#### REQUIRED ACTION:
Find the lines in the listing below that have the word "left" and give their count, nothing else.
+++++
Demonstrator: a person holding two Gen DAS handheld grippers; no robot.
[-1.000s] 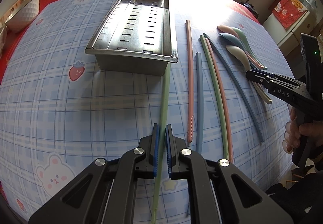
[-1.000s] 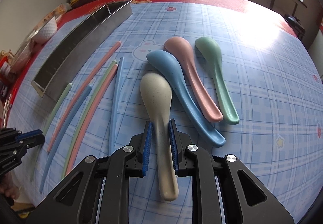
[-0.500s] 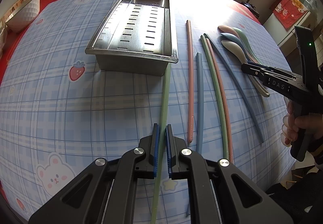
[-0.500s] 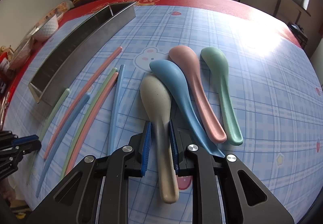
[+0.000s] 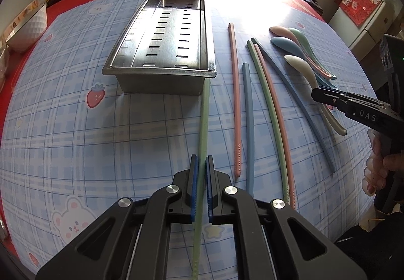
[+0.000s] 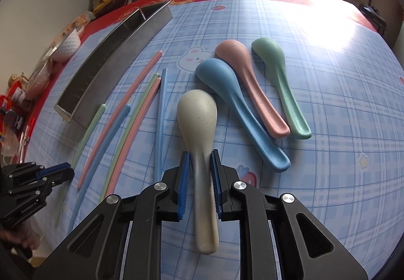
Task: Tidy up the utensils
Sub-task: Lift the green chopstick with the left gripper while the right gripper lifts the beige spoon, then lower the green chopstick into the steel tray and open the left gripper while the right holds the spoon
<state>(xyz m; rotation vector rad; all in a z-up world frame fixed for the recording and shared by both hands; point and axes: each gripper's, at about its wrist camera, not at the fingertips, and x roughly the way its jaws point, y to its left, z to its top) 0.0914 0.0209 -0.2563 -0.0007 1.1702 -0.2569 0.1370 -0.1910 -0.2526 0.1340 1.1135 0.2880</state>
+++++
#### WRITTEN SOLUTION:
2